Needless to say that this set of views is described in the EBT as misleading, wrong and harmful.

In my mind, the Buddha was only saying you shouldn’t get lost in that. It’s the middle way, so yes we don’t really have free will, but also yes, you still have to make “decisions” and put forth effort toward awakening. You don’t have free will, but that’s no excuse to just do nothing. It’s interesting because whatever you’re gonna do, you’re gonna do, but he said that so people would see it and react in a way that leads them toward nibbana. You still have to tell people to put forth effort so they actually move in that direction. If he didn’t teach the 4 exertions, then people would never see them and have a conditioned response to act on that teaching. The Buddha was really just putting conditions out there that would cause people to lead themselves to awakening. It’s as I keep saying, there’s is no free will, no agent of choice, no self making decisions, but it doesn’t change anything about how we must act. If you get wrapped up in that then you’ll just be stuck. If free will existed, then that would mean there is a self, someone making those decisions. There can’t be no self and free will. It’s all the law of kamma. Kamma is determinism essentially. The Buddha became awakened, and then taught, adding conditions into the world that would bring lots more to awakening. Before his teachings, it was nearly impossible for the conditions to be just right to allow a person to come to find the truth and awakening. Once you realize that our bodies and minds are irrevocably bound to laws and conditions that govern everything, then the possibility for free will disappears. The truth of Kamma and Anatta together are proof of a lack of free will.

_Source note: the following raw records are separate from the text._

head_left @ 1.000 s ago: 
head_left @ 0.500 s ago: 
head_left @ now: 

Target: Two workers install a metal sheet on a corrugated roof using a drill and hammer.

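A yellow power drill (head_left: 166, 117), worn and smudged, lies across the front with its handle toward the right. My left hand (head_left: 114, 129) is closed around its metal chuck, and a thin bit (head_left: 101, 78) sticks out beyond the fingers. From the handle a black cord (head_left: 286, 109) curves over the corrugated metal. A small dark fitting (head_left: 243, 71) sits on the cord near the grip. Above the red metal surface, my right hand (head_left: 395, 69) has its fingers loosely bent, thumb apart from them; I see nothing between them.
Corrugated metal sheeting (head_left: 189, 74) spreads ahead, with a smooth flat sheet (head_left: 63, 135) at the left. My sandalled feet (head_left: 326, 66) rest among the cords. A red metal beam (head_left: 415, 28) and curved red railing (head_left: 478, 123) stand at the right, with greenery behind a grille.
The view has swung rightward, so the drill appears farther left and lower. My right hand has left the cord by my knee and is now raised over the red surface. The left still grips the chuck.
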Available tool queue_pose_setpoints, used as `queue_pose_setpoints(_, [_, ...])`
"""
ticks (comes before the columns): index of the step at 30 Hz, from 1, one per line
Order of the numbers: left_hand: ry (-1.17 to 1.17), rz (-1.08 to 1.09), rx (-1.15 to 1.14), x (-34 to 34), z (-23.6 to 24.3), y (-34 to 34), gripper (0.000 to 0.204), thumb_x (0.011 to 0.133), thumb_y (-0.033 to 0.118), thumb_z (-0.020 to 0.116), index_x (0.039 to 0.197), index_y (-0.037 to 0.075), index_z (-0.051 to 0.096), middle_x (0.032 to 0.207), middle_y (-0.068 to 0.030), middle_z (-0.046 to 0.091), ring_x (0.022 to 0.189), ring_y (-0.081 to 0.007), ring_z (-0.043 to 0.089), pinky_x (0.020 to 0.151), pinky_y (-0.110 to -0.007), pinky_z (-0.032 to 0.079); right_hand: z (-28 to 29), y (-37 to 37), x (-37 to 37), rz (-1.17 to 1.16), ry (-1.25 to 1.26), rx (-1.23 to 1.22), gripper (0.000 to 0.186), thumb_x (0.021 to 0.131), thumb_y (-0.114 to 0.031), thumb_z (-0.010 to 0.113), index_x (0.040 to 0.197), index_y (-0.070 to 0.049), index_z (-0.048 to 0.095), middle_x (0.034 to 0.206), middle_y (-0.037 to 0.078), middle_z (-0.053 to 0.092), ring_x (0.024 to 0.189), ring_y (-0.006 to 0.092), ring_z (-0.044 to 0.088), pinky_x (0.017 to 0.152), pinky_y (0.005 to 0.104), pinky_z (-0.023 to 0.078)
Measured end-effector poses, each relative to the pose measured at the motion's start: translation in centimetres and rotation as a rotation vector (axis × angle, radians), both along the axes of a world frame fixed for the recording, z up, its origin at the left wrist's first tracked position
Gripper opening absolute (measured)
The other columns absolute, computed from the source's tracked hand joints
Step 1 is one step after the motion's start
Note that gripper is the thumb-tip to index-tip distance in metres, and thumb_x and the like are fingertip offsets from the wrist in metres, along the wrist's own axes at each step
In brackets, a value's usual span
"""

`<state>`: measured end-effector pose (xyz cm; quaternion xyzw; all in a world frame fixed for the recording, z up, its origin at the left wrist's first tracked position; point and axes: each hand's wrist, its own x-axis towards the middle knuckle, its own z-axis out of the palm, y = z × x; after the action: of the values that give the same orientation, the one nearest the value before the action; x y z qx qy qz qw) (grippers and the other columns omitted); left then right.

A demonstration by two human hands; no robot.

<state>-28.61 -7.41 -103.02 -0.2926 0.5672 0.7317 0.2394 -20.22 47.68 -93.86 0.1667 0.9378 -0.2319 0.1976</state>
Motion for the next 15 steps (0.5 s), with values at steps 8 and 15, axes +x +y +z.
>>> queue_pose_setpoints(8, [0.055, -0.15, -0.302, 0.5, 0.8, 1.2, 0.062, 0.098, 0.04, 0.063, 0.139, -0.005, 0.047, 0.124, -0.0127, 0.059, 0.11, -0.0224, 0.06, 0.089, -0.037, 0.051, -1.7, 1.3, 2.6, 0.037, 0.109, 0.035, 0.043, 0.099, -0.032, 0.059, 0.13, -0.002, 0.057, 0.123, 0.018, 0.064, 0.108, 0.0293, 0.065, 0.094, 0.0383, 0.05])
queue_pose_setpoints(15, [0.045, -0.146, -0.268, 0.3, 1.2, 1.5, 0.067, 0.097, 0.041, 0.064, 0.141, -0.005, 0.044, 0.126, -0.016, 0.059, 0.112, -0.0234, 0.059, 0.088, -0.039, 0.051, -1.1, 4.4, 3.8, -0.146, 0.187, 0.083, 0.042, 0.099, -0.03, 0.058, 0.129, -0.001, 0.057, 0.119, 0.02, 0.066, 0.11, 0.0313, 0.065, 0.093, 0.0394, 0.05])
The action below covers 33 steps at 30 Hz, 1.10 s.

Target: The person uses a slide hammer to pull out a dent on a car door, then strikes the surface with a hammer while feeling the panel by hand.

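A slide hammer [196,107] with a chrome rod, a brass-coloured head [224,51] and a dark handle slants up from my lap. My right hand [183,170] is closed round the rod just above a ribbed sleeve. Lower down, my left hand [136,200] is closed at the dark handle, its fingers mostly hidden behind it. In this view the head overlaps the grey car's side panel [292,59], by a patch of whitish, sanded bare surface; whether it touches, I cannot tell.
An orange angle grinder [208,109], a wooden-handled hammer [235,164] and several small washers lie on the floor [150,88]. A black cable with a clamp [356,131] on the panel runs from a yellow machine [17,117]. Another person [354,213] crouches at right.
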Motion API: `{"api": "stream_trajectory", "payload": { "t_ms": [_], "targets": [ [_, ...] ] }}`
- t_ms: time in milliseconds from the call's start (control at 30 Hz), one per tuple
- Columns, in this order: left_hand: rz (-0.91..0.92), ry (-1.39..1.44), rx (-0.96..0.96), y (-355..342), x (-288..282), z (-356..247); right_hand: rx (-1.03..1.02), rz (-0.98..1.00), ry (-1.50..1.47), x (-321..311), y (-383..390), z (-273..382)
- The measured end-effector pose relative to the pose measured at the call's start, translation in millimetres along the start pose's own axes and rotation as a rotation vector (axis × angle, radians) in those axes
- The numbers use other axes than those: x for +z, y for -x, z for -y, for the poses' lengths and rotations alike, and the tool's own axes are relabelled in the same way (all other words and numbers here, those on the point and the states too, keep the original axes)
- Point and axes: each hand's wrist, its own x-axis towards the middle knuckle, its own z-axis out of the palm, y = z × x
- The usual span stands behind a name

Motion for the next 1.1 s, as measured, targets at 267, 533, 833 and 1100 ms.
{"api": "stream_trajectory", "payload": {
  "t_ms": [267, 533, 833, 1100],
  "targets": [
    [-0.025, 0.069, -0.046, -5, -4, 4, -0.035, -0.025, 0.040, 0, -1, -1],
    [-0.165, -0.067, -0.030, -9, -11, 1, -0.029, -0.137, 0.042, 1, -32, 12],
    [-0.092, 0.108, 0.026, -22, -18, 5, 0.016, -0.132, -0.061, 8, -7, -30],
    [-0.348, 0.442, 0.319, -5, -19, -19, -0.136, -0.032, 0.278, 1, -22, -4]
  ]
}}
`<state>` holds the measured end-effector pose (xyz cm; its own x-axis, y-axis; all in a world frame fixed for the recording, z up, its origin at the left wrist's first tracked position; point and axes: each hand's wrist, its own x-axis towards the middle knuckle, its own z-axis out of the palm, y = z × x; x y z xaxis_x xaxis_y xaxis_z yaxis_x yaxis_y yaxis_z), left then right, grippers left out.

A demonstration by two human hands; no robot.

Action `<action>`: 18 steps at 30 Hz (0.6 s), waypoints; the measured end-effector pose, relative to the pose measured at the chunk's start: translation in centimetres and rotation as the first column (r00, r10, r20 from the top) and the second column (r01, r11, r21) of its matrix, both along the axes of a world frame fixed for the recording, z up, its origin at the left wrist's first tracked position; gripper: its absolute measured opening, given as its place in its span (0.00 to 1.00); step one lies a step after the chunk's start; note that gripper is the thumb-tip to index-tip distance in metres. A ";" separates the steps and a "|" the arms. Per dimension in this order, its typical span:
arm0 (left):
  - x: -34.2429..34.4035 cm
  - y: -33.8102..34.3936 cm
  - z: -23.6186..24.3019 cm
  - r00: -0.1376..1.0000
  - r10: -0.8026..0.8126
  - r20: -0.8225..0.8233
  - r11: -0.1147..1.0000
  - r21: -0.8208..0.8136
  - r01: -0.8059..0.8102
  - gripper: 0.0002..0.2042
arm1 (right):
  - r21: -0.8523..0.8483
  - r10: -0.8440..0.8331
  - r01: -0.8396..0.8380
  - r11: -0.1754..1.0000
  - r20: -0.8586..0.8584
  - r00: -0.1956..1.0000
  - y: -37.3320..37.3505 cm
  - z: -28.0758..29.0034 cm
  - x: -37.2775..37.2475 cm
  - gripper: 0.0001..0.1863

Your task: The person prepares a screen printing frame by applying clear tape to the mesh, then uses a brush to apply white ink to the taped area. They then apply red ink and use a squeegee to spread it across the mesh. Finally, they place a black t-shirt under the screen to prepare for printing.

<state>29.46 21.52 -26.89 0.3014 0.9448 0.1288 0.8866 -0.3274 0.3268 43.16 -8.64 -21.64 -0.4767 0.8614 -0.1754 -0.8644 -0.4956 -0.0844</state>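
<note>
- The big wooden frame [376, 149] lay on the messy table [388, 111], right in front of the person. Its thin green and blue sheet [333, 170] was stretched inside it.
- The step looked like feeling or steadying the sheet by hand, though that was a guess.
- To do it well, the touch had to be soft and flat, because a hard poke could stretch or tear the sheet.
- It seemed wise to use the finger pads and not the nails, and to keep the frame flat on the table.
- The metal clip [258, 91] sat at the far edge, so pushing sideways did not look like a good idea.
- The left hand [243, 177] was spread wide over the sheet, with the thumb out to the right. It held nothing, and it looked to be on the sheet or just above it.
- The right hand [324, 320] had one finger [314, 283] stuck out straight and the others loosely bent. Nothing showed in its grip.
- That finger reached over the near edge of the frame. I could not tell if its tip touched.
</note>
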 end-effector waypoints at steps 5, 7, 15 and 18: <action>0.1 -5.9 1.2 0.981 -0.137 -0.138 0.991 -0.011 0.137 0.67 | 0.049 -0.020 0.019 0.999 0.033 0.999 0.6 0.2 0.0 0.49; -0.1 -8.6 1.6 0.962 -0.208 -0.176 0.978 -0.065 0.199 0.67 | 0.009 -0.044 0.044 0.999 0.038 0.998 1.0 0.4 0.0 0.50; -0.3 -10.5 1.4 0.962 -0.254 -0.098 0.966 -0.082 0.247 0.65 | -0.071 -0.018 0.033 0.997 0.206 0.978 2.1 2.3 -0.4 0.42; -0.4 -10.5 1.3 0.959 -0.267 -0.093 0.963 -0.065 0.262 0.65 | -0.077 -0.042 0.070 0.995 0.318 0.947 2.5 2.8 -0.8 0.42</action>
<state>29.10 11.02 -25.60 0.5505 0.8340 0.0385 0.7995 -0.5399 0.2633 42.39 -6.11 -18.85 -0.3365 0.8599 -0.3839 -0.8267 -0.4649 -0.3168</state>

Also I just read that sutta, and it’s pretty clear that what he was actually saying there was not determinism, but that whatever was going to happen to you was already going to happen “regardless of conditions or actions.” This is actually pretty tricky, because that sounds like no free will, but what he was saying was that even if wholesome deeds are done, if you are destined to suffer, then they won’t do anything. He was actually teaching destiny with no conditionality, which is of course wrong view. Clearly every action has consequences. The conditions and consequences may be set in stone, but it is a result of those conditions, a playing out of the law of Kamma that makes them happen. Not some cosmic destiny that just somehow happens regardless of what goes on. So this was really a subtle wrong view based on a confused understanding of conditionality and determinism.

What can I say, certainly not that you are ‘wrong’. And yet, it seems you want to play with your friends and bring some ontology-dolls, and I think they just want to play with their pragmatic-soteriology-dolls. The ontology game is just a different discourse (in my mind). Words suggest that the two can be combined, but the EBT is a somewhat closed ecosystem.